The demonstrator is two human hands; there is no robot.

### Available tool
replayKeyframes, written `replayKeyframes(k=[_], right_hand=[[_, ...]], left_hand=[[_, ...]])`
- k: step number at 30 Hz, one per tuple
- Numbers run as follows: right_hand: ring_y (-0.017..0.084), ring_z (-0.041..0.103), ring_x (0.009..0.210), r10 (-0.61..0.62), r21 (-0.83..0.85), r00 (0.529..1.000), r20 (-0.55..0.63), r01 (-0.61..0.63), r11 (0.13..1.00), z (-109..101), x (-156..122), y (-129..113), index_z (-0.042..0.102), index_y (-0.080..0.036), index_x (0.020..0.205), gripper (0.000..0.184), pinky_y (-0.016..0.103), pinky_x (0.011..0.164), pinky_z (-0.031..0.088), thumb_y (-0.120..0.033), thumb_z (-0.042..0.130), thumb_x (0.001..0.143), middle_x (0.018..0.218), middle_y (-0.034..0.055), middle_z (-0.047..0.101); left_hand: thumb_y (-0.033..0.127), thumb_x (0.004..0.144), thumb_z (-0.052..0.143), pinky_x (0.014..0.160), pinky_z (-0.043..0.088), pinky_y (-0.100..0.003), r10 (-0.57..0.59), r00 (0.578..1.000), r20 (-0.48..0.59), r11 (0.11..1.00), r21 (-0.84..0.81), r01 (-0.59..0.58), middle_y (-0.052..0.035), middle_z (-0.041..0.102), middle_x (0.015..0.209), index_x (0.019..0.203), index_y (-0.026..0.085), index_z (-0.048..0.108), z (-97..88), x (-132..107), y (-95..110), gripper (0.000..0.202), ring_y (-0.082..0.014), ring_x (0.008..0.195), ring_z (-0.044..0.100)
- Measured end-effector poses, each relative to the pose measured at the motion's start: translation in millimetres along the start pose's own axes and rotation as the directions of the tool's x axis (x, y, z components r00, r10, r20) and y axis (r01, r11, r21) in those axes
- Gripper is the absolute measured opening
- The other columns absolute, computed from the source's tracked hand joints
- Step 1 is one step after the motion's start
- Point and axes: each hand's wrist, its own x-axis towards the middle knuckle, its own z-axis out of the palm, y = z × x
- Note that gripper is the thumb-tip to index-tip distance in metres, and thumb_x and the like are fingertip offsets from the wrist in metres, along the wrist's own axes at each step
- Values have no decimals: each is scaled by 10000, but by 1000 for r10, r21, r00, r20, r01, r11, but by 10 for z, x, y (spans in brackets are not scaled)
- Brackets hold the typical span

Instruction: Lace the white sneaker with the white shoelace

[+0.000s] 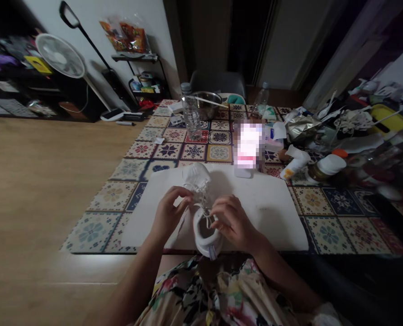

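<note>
A white sneaker (197,174) lies on a white sheet at the table's front edge, its toe pointing away from me and its heel close to my lap. White shoelaces (207,219) run across its upper and hang loosely over the opening. At the shoe's left side, my left hand (170,209) has thumb and forefinger pinched together on a lace. My right hand (235,222) is opposite, by the shoe's opening, its fingertips closed round a loop of lace. The exact ends of the laces are too small to make out.
The white sheet (272,203) covers part of the patterned tablecloth (169,149). A blurred lit screen (249,144) stands behind the shoe. Farther back are a plastic bottle (192,113) and a metal bowl (210,106). Jars, including a white-lidded one (330,165), crowd the right side.
</note>
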Motion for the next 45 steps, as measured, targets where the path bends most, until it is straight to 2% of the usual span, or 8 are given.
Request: replayKeyframes(k=[6, 17, 22, 25, 27, 32, 38, 45], right_hand=[[218, 555, 950, 88, -273, 995, 38, -75, 959, -5, 54, -98, 636, -212, 904, 100, 382, 877, 393, -269, 571, 953, 969, 54, 666], [228, 529, 910, 62, -405, 965, 254, 48, 913, -110, 203, -194, 651, -212, 792, 103, 404, 803, 352, -261, 698, 869, 909, 40, 664], [189, 560, 842, 36, 69, 967, 254, -55, 996, -206, 206, -315, 618, -229, 806, 247, 383, 791, 434, -301, 474, 994, 838, 27, 640], [158, 603, 740, -116, 610, 958, 264, -72, 789, -337, 162, -424, 565, -266, 723, 339, 330, 712, 506, -470, 480, 979, 714, -20, 628], [158, 628, 751, -138, 681, 948, 287, -100, 725, -383, 145, -428, 578, -274, 736, 313, 320, 708, 522, -477, 512, 965, 730, -26, 656], [189, 629, 913, 246, 243, 961, 122, -270, 932, -200, 128, -158, 635, -238, 925, 210, 342, 816, 520, -316, 456, 1002, 933, 54, 668], [222, 596, 1018, 153, -18, 968, 201, -152, 988, -23, 63, 28, 615, -228, 1077, 207, 391, 907, 503, -132, 518, 921, 1067, 73, 649], [202, 598, 1010, 110, 120, 980, 167, -131, 984, 53, 83, 104, 645, -251, 987, 151, 339, 885, 498, -199, 506, 960, 1052, 63, 616]], left_hand=[[352, 868, 645, 769, 433, -318, 268, 959, 98, 958, 84, -276, -36, 625, 764, 752, 196, 695, -151, -237, 145, 200, -190, 797, 573], [428, 825, 704, 892, 353, -380, 79, 960, 267, 955, 256, -150, -70, 657, 1027, 1019, 245, 719, -116, -352, 198, 267, -246, 1027, 542], [425, 822, 720, 907, 370, -383, 98, 958, 268, 968, 199, -154, -81, 655, 1045, 1066, 255, 719, -91, -347, 162, 298, -249, 1039, 546], [396, 831, 716, 912, 379, -380, 119, 957, 266, 976, 146, -162, -78, 656, 1030, 1049, 245, 720, -79, -336, 157, 265, -239, 1019, 552], [367, 837, 710, 908, 387, -373, 135, 956, 261, 982, 97, -165, -73, 655, 1011, 1020, 232, 718, -66, -328, 165, 228, -228, 997, 558], [275, 858, 655, 925, 417, -355, 132, 950, 282, 991, -43, -125, -70, 649, 976, 890, 199, 688, -13, -322, 195, 89, -210, 981, 568], [351, 885, 648, 949, 436, -346, 169, 925, 339, 963, -255, -83, -89, 606, 1032, 880, 186, 687, 16, -303, 182, 170, -213, 1030, 554], [509, 822, 692, 828, 419, -301, 112, 928, 356, 838, -535, 104, -66, 560, 936, 777, 156, 663, 46, -291, 70, 357, -187, 896, 531]])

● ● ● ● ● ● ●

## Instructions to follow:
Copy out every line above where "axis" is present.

## Output:
- Measured end-effector poses, each relative to the pose measured at the motion's start: translation in millimetres along the start pose's own axes and rotation as the directions of the tool's x axis (x, y, z components r00, r10, r20) and y axis (r01, r11, r21) in those axes
- Point and axes: each hand's wrist, its own x-axis towards the middle knuckle, its own z-axis out of the palm, y = z × x

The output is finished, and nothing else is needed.